THE TASK
Could you tally the lines of the entries that carry the string "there"? Reply with the number and nothing more.

[[ PROVIDED MATERIAL, beginning ]]

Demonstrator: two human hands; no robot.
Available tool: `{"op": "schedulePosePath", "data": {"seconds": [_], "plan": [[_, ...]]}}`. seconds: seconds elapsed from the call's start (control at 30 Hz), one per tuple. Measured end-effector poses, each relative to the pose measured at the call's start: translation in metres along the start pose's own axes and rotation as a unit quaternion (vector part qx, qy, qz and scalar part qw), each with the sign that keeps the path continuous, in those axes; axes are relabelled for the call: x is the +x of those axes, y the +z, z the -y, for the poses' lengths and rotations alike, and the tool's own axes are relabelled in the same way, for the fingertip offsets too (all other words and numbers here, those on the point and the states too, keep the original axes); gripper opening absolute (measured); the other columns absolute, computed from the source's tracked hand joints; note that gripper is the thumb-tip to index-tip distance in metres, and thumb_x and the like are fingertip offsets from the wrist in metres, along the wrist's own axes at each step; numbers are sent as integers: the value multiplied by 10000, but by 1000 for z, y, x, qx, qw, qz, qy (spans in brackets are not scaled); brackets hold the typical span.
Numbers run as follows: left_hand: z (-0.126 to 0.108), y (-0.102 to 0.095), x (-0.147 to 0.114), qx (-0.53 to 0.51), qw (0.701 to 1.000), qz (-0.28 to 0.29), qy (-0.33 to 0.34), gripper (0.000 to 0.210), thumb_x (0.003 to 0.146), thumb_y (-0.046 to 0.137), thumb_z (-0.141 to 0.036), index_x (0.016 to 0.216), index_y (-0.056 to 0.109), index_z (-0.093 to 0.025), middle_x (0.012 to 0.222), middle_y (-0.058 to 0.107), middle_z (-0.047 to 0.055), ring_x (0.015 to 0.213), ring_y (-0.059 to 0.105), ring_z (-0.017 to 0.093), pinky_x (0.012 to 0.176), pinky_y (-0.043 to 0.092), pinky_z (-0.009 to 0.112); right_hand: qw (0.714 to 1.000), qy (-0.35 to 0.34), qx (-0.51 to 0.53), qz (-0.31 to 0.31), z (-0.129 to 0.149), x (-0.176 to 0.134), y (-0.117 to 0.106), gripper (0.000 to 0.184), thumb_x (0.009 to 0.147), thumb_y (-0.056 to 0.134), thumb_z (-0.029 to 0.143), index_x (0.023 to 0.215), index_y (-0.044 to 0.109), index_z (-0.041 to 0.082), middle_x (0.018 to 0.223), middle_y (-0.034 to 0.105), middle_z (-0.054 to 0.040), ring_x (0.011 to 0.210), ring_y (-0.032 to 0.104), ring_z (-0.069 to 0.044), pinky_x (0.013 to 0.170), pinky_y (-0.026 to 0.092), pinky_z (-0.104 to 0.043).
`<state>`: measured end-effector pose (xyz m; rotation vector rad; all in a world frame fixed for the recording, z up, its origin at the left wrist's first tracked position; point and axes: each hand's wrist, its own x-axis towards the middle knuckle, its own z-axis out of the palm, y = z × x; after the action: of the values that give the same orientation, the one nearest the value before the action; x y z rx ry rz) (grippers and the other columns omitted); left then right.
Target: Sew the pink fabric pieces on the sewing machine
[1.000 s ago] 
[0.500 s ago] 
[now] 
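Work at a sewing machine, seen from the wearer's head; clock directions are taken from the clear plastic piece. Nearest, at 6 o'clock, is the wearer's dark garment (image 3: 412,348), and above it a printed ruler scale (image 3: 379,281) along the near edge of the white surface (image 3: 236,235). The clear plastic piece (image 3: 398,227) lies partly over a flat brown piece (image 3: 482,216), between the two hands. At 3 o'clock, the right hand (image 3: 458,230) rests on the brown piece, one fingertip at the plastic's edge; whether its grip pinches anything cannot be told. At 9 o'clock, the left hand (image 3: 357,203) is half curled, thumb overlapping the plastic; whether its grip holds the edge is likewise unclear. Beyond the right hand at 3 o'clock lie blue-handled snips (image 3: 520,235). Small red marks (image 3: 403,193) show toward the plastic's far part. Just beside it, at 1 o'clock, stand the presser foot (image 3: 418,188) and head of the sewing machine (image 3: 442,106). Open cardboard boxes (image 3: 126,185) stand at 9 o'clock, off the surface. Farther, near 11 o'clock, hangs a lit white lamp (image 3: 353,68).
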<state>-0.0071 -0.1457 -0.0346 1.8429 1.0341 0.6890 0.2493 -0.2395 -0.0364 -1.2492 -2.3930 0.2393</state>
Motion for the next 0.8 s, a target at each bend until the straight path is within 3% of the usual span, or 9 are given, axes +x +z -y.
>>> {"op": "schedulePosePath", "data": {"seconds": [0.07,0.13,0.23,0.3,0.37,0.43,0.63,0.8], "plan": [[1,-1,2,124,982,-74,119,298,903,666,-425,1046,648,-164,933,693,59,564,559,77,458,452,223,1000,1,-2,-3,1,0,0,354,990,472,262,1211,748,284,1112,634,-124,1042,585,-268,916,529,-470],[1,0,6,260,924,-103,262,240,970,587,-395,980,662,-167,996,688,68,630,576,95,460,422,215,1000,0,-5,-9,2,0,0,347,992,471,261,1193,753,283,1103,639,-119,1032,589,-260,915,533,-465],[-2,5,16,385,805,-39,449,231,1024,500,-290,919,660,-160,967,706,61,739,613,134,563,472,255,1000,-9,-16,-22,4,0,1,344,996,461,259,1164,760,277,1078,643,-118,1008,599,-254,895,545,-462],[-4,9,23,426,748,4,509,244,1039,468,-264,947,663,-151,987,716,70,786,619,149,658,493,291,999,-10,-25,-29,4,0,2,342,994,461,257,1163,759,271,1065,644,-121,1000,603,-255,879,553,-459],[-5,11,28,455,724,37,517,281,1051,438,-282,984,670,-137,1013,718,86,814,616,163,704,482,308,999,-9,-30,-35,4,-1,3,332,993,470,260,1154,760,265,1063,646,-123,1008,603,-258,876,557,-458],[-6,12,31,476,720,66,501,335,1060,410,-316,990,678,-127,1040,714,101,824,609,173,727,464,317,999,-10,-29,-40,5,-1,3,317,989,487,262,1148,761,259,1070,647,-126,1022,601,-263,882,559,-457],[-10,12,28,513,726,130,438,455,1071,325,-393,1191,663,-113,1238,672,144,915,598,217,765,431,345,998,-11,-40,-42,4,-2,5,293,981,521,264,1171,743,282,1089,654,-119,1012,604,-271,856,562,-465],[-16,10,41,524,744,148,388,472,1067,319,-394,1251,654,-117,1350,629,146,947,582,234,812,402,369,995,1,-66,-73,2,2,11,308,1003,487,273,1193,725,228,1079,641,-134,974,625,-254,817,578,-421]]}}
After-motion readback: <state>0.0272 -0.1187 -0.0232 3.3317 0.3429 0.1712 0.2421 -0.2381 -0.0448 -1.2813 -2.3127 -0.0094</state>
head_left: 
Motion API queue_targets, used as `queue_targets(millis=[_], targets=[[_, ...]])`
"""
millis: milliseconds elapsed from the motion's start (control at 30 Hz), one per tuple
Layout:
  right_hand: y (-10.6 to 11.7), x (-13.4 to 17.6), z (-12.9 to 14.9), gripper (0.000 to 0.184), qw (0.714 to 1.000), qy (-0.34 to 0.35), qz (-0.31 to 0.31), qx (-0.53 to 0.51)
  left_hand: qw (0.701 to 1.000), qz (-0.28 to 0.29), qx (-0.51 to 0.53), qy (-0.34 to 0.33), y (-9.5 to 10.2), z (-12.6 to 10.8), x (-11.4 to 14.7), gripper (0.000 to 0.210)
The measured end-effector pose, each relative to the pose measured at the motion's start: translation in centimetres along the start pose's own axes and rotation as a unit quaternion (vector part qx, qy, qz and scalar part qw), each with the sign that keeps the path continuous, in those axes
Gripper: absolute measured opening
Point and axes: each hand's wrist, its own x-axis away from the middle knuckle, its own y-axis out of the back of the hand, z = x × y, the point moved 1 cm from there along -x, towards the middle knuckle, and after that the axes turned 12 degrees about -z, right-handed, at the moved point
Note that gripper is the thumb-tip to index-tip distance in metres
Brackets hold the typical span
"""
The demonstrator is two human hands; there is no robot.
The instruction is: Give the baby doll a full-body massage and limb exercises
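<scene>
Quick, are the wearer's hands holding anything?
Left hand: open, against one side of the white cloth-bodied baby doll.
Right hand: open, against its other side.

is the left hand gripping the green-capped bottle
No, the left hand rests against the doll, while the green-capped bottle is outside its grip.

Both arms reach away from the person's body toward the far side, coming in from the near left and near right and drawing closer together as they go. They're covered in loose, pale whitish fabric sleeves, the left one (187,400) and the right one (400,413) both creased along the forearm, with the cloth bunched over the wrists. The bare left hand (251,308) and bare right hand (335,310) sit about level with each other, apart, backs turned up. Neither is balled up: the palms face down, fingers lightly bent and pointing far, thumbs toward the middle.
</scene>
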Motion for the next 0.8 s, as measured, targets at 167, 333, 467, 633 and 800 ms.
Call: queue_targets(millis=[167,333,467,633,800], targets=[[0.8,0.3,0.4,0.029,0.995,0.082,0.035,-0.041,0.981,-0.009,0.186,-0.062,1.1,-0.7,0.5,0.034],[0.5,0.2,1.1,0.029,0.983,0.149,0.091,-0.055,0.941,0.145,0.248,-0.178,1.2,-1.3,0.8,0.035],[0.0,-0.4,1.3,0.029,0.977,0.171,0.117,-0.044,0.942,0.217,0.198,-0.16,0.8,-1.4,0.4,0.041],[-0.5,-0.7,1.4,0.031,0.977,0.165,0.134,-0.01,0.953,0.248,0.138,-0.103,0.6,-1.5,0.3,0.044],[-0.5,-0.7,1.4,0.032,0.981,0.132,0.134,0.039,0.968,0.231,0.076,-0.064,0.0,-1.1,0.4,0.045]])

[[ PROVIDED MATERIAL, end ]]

TASK OUTPUT
2